Re: [PATCH 0/7] memcg background reclaim , yet another one.

Ying Han <yinghan@xxxxxxxxxx> · Tue, 26 Apr 2011 00:19:46 -0700

On Mon, Apr 25, 2011 at 6:38 PM, KAMEZAWA Hiroyuki
<kamezawa.hiroyu@xxxxxxxxxxxxxx> wrote:
> On Mon, 25 Apr 2011 15:21:21 -0700
> Ying Han <yinghan@xxxxxxxxxx> wrote:
>
>> Kame:
>>
>> Thank you for putting time on implementing the patch. I think it is
>> definitely a good idea to have the two alternatives on the table since
>> people has asked the questions. Before going down to the track, i have
>> thought about the two approaches and also discussed with Greg and Hugh
>> (cc-ed),  i would like to clarify some of the pros and cons on both
>> approaches.  In general, I think the workqueue is not the right answer
>> for this purpose.
>>
>> The thread-pool model
>> Pros:
>> 1. there is no isolation between memcg background reclaim, since the
>> memcg threads are shared. That isolation including all the resources
>> that the per-memcg background reclaim will need to access, like cpu
>> time. One thing we are missing for the shared worker model is the
>> individual cpu scheduling ability. We need the ability to isolate and
>> count the resource assumption per memcg, and including how much
>> cputime and where to run the per-memcg kswapd thread.
>>
>
> IIUC, new threads for workqueue will be created if necessary in automatic.
>
I read your patches today, but i might missed some details while I was
reading it. I will read them through
tomorrow.

The question I was wondering here is
1. how to do cpu cgroup limit per-memcg including the kswapd time.
2. how to do numa awareness cpu scheduling if i want to do cpumask on
the memcg-kswapd close to the numa node where all the pages of the
memcg allocated.

I guess the second one should have been covered. If not, it shouldn't
be a big effort to fix that. And any suggestions on the first one.

>
>> 2. it is hard for visibility and debugability. We have been
>> experiencing a lot when some kswapds running creazy and we need a
>> stright-forward way to identify which cgroup causing the reclaim. yes,
>> we can add more stats per-memcg to sort of giving that visibility, but
>> I can tell they are involved w/ more overhead of the change. Why
>> introduce the over-head if the per-memcg kswapd thread can offer that
>> maturely.
>>
>
> I added counters and time comsumption statistics with low overhead.
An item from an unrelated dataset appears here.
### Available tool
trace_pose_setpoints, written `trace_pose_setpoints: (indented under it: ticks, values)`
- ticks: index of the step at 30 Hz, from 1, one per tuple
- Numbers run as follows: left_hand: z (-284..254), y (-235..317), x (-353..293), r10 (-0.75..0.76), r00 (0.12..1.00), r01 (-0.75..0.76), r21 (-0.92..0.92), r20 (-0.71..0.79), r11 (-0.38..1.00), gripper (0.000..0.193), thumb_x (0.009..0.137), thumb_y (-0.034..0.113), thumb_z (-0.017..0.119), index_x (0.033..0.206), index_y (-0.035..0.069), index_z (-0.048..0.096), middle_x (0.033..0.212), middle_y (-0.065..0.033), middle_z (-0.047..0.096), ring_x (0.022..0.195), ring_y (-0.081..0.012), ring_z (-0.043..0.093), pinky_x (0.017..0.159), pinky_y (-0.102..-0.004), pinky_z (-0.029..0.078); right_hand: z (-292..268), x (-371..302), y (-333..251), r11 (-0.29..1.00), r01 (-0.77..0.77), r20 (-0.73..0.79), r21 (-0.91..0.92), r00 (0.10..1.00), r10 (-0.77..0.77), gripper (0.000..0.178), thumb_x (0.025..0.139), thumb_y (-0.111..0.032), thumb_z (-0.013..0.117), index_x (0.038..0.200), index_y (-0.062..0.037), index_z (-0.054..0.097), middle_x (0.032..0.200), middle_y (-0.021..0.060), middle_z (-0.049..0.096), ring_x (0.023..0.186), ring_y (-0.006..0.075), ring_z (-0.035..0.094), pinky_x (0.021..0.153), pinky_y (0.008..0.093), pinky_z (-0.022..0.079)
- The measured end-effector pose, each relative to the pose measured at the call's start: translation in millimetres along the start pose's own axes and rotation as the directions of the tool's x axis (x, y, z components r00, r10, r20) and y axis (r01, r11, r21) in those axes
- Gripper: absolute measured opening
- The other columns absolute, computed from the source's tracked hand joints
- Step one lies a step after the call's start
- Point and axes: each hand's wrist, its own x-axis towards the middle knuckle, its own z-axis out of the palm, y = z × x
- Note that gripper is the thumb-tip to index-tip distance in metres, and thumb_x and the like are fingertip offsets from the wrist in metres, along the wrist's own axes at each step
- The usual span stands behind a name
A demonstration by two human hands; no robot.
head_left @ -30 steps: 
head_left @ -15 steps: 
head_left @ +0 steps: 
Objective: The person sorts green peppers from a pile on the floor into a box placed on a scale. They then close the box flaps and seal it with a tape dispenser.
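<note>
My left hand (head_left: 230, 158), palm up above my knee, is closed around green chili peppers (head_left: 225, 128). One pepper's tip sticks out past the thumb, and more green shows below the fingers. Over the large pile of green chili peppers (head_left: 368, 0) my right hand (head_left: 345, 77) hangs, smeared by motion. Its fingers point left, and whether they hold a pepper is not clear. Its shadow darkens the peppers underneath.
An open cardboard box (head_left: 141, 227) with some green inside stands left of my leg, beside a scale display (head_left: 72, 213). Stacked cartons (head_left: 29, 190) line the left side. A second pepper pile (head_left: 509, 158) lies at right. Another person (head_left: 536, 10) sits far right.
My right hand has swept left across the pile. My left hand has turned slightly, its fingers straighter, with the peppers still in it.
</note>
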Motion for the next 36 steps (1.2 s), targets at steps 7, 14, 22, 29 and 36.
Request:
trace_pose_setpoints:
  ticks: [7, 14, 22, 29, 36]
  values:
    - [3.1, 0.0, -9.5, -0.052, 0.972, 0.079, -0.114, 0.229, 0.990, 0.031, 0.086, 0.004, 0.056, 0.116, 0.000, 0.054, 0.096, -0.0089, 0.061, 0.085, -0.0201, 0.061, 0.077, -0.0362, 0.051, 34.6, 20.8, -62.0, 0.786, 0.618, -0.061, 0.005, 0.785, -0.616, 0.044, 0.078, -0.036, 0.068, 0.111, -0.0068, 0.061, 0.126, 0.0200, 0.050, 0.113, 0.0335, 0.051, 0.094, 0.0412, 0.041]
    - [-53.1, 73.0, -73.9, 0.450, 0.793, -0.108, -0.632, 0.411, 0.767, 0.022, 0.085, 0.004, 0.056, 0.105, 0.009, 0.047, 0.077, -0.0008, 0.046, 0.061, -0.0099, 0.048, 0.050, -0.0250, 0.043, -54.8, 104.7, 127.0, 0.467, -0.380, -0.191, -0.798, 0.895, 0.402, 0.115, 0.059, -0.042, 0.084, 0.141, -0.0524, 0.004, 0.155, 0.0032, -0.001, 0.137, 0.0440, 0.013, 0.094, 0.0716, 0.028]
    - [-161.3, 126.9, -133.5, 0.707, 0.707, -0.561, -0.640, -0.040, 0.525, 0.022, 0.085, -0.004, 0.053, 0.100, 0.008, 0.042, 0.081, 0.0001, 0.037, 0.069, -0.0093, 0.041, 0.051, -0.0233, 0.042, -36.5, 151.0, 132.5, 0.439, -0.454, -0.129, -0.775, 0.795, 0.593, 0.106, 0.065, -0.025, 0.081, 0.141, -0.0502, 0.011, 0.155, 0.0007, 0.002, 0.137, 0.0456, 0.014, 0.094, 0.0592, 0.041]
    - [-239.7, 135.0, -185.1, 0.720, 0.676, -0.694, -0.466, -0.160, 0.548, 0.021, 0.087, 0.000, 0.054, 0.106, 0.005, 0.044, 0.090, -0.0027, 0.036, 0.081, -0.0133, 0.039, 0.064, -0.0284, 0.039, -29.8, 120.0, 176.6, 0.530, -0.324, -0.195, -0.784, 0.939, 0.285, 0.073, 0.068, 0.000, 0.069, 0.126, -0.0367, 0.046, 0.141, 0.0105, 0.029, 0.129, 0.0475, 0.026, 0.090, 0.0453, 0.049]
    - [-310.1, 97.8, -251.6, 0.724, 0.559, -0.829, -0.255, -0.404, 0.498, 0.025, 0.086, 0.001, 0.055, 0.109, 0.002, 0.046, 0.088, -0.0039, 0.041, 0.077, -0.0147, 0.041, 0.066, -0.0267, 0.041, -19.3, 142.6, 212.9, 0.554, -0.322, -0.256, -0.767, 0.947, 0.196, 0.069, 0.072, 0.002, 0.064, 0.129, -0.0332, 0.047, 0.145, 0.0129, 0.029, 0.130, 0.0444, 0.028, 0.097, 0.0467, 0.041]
I looked at the patch and the stats looks good to me. Thanks.

>
>
>> 3. potential priority inversion for some memcgs. Let's say we have two
>> memcgs A and B on a single core machine, and A has big chuck of work
>> and B has small chuck of work. Now B's work is queued up after A. In
>> the workqueue model, we won't process B unless we finish A's work
>> since we only have one worker on the single core host. However, in the
>> per-memcg kswapd model, B got chance to run when A calls
>> cond_resched(). Well, we might not having the exact problem if we
>> don't constrain the workers number, and the worst case we'll have the
>> same number of workers as the number of memcgs. If so, it would be the
>> same model as per-memcg kswapd.
>>
>
> I implemented static scan rate round-robin. I think you didn't read patches.
> And, The fact per-memcg thread model switches when it calls cond_resched(),
> means it will not reched until it cousumes enough vruntme. I guess static
> scan rate round-robin wins at duscussing fairness.
>
> And IIUC, workqueue invokes enough amount of threads to do service.
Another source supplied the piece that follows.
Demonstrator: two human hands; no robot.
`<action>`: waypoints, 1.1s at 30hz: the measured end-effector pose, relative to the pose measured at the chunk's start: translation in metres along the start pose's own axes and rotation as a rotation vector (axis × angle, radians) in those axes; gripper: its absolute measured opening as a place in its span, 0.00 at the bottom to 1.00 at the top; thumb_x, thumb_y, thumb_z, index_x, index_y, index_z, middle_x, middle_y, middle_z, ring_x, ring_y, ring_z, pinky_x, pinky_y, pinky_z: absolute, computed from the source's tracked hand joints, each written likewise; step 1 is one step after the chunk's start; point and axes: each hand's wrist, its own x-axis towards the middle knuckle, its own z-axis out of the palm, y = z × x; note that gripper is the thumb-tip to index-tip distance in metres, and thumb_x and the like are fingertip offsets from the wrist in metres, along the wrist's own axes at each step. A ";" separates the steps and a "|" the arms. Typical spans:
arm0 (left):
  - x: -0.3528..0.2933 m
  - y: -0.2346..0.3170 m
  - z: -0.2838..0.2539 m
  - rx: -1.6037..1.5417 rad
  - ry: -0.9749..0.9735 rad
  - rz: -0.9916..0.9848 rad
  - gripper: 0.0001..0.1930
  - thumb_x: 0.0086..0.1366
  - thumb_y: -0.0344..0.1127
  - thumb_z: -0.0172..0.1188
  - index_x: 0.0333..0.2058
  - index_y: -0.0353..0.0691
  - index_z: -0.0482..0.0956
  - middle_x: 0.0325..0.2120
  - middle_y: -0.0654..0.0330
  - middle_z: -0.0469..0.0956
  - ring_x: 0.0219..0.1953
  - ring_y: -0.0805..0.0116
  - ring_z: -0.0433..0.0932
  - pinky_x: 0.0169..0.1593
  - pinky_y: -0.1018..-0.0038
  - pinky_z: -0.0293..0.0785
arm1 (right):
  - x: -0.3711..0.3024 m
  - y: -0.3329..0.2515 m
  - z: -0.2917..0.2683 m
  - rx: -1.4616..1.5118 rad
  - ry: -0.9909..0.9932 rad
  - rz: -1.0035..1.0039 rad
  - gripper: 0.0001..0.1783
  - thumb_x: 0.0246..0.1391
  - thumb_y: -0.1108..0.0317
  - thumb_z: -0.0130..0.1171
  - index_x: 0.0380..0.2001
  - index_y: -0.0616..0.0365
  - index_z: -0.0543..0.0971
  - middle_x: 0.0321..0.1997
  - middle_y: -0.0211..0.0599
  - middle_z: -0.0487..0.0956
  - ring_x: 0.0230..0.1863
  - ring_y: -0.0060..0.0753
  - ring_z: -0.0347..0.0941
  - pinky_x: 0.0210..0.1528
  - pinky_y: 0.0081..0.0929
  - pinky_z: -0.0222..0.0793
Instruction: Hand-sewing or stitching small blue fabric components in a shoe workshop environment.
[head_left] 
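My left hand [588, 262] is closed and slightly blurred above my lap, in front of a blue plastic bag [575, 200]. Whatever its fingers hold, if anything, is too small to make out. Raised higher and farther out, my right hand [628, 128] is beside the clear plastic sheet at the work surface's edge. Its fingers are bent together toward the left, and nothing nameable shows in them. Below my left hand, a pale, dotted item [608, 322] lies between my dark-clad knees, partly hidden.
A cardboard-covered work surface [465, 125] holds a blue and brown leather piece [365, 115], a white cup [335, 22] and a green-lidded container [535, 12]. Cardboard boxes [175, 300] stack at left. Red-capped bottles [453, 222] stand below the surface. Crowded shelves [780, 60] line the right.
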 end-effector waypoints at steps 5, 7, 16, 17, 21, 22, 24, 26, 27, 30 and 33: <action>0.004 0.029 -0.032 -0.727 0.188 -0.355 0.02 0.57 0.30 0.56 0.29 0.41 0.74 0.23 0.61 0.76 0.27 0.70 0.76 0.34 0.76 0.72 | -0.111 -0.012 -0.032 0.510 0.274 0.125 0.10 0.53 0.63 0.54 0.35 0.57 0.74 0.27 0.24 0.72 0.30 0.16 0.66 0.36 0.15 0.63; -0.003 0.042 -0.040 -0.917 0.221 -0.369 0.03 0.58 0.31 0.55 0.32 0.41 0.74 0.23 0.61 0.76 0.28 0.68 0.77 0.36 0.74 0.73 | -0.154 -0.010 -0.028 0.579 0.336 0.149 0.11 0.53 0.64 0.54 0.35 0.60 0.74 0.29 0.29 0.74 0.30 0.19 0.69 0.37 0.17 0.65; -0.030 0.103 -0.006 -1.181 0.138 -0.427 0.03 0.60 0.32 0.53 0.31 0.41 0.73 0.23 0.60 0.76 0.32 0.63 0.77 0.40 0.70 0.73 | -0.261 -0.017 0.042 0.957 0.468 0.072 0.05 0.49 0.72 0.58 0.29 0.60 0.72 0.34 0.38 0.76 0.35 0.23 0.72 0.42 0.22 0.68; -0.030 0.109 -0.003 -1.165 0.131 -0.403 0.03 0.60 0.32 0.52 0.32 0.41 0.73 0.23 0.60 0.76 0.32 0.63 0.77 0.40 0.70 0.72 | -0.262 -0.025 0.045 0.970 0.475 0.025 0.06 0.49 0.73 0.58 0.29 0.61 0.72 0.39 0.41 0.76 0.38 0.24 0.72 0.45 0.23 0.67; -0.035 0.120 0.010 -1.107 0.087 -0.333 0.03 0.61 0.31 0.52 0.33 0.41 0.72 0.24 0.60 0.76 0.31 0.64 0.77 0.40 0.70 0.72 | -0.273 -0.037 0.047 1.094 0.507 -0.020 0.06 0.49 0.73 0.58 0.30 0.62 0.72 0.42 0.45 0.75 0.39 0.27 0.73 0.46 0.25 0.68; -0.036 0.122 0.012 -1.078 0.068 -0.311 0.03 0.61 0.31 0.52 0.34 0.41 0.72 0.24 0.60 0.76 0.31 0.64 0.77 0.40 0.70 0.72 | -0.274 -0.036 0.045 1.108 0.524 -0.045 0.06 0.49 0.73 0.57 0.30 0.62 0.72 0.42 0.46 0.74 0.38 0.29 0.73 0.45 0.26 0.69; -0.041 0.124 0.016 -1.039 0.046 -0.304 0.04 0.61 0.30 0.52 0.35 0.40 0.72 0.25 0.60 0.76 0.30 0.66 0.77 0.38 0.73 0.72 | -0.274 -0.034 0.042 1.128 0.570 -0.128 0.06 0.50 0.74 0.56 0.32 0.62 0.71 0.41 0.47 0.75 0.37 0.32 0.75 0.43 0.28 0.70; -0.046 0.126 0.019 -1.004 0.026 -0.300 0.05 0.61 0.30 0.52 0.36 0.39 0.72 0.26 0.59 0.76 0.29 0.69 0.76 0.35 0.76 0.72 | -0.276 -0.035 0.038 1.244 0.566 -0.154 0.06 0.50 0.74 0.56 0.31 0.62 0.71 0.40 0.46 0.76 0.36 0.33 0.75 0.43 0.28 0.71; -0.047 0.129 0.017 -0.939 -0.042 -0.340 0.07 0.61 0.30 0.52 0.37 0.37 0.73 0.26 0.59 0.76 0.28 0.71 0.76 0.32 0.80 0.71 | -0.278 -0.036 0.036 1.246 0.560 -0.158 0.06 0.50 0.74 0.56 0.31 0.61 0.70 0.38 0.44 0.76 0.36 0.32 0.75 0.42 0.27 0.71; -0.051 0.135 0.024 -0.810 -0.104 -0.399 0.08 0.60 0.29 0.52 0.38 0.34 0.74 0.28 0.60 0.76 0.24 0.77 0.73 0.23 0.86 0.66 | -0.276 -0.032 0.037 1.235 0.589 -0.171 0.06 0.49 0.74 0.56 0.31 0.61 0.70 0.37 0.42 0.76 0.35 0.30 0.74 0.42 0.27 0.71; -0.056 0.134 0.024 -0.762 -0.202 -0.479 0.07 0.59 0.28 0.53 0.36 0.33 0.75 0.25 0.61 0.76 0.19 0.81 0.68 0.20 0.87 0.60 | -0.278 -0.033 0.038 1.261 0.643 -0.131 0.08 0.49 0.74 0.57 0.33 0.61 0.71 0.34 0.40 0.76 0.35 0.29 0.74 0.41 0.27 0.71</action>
So, instead of having dedicated thread hitting the wmark based on
priority, we just do a little bit amount
of work per-memcg and round robin across them. This sounds might help
on the counter example I gave
above and also shares similar logic as calling cond_resched().

>
>> 4. the kswapd threads are created and destroyed dynamically. are we
>> talking about allocating 8k of stack for kswapd when we are under
>> memory pressure? In the other case, all the memory are preallocated.
>>
>
> I think workqueue is there for avoiding 'making kthread dynamically'.
> We can save much codes.

So right now, the workqueue is configured as unbounded. which means
the worse case we might create
the same number of workers as the number of memcgs. ( if each memcg
takes long time to do the reclaim). So this might not be a problem,
but I would like to confirm.

>
>> 5. the workqueue is scary and might introduce issues sooner or later.
>> Also, why we think the background reclaim fits into the workqueue
>> model, and be more specific, how that share the same logic of other
>> parts of the system using workqueue.
>>
>
> Ok, with using workqueue.
>
>  1. The number of threads can be changed dynamically with regard to system
>     workload without adding any codes. workqueue is for this kind of
>     background jobs. gcwq has a hooks to scheduler and it works well.
>     With per-memcg thread model, we'll never be able to do such.
>
>  2. We can avoid having unncessary threads.
>     If it sleeps most of time, why we need to keep it ? No, it's unnecessary.
>     It should be on-demand. freezer() etc need to stop all threads and
>     thousands of sleeping threads will be harmful.
>     You can see how 'ps -elf' gets slow when the number of threads increases.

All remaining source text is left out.